• _TASK TO CARRY OUT_
Reproduce verbatim the lines of the material below, starting at the line with "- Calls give" and ending at the line with "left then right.", both inclusive; skip the rest.

━━━ DATA TO USE

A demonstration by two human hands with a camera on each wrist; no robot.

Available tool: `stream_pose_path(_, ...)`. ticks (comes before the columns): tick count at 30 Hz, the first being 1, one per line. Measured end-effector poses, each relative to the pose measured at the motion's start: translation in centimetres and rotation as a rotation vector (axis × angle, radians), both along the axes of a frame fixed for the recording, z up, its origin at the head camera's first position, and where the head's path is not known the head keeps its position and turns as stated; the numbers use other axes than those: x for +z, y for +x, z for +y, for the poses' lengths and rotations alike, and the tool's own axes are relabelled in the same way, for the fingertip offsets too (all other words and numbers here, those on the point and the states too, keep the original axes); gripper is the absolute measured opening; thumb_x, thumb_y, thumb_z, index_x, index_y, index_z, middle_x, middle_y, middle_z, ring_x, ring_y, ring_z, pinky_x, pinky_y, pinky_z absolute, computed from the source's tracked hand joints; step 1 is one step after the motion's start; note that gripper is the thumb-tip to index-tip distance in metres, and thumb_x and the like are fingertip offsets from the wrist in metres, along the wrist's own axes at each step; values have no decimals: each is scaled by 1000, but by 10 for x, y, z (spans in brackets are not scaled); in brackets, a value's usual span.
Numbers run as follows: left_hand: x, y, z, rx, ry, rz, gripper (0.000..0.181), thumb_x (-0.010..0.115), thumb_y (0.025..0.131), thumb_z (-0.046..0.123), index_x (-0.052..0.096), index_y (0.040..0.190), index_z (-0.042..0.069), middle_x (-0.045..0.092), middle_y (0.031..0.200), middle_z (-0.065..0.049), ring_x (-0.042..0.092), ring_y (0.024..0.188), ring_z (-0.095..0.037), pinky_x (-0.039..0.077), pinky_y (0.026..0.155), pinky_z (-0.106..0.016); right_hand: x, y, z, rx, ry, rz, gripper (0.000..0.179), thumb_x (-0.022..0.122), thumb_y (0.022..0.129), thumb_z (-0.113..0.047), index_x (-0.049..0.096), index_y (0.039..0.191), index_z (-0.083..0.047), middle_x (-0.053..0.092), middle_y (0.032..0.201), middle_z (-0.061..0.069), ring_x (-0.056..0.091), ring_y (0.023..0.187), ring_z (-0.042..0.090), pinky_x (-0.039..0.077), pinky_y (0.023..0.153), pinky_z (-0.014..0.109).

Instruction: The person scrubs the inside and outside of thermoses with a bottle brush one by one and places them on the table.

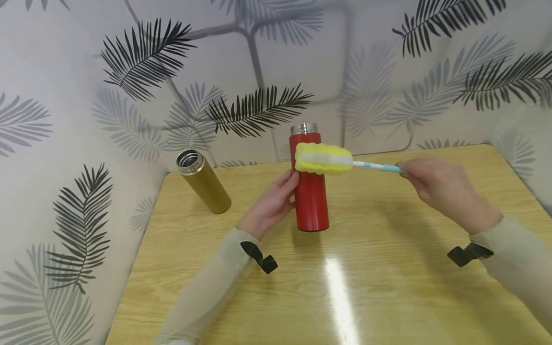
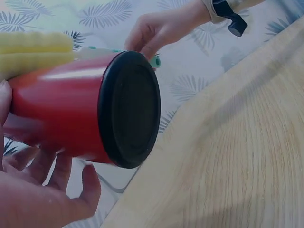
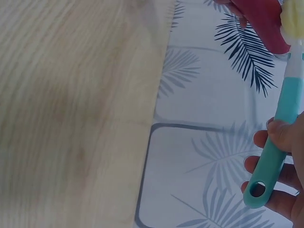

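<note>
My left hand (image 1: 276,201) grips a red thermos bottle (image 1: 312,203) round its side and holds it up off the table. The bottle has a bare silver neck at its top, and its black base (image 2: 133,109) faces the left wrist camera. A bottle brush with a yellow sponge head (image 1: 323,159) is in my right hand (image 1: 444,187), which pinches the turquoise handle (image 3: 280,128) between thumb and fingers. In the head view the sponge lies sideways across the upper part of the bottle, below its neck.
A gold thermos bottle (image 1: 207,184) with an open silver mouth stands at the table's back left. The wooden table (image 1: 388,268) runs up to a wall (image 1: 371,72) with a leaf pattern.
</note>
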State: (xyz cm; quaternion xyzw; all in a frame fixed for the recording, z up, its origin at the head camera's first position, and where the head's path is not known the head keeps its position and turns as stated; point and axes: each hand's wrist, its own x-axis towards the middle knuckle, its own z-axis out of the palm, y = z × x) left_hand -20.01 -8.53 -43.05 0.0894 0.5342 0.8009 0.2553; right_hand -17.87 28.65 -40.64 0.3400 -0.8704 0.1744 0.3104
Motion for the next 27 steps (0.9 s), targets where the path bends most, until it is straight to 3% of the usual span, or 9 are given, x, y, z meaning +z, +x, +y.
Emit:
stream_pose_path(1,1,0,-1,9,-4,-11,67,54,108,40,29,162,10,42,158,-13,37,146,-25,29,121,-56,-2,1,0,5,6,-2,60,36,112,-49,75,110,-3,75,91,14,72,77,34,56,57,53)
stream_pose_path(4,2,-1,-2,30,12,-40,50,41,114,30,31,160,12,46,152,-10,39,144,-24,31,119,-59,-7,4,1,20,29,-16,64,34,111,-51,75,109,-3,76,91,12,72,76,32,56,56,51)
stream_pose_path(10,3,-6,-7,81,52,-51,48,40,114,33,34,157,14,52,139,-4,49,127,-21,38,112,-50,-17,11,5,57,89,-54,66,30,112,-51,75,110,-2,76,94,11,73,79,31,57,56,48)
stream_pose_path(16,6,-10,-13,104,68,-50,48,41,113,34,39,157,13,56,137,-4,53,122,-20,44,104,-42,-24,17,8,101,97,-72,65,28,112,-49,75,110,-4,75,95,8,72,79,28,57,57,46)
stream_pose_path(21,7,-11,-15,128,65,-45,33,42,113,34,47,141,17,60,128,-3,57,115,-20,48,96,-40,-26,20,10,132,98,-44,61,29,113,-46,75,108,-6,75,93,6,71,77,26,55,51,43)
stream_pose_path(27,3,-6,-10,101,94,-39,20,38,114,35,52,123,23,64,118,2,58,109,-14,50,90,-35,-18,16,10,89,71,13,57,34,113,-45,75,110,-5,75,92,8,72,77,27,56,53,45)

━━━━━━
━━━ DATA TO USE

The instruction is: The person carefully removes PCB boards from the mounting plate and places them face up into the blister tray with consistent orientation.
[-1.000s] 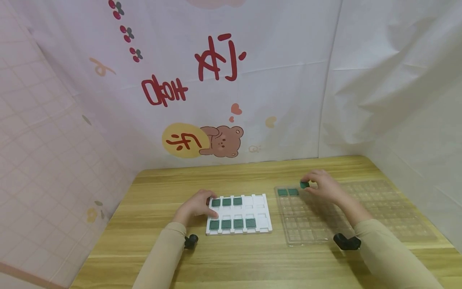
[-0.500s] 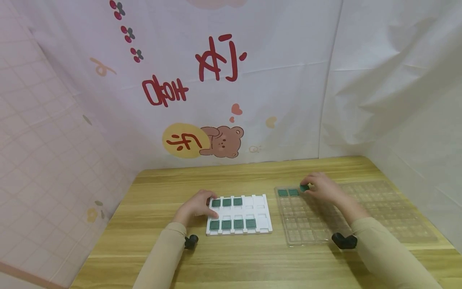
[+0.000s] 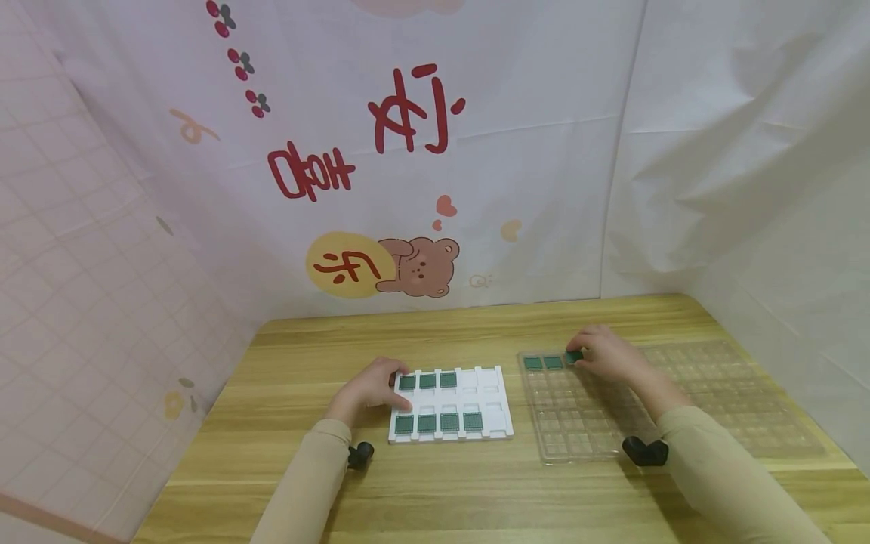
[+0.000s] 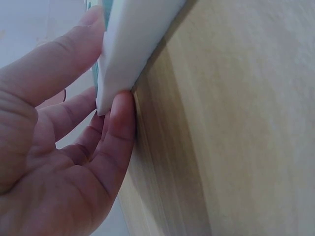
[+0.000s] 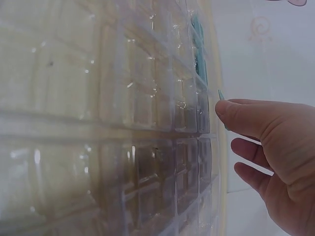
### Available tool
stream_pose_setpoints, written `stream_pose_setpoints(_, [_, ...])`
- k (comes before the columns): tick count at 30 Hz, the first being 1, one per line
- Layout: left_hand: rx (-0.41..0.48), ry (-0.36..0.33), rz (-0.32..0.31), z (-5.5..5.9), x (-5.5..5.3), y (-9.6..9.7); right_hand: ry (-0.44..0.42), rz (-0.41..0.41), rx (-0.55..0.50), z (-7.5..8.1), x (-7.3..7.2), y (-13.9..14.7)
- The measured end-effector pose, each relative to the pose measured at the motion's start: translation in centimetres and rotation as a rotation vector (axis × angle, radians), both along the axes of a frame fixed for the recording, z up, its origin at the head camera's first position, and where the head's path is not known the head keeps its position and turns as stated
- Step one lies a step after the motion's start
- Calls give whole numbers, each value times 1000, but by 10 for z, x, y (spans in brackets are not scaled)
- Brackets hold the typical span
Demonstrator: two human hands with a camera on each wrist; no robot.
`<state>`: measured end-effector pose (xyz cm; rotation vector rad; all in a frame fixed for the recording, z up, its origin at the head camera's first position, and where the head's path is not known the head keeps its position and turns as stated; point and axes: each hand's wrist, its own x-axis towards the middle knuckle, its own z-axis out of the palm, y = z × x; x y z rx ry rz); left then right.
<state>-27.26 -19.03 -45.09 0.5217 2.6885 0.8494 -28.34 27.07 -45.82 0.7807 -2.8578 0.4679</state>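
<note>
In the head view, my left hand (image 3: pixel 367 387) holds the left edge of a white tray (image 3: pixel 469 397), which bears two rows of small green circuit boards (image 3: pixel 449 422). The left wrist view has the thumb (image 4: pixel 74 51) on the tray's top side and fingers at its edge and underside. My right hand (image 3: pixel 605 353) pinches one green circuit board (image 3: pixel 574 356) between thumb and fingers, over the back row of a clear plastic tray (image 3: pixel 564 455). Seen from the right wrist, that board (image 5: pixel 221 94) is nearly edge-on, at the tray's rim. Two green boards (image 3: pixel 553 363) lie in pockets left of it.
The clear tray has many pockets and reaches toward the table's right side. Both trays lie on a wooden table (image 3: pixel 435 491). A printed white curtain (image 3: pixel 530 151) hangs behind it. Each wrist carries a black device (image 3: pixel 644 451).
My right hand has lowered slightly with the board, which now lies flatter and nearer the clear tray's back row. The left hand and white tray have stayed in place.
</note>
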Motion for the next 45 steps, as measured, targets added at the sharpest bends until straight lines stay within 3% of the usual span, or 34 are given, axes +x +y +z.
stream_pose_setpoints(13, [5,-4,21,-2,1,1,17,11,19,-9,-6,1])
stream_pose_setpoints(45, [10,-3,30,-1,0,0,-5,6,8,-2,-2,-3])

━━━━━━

• _WRITTEN ANSWER_
- Calls give whole numbers, each value times 1000, but by 10 for z, x, y (spans in brackets are not scaled)
- Brackets hold the typical span
Demonstrator: two human hands with a camera on each wrist; no robot.
`<state>`: measured end-effector pose (xyz cm; rotation vector rad; all in a frame fixed for the recording, z up, its origin at the head camera's first position, and where the head's path is not known the head keeps its position and turns as stated; point and axes: each hand's wrist, its own x-axis towards the middle knuckle, its own z-axis out of the palm, y = z × x; x y z rx ry rz); left then right.

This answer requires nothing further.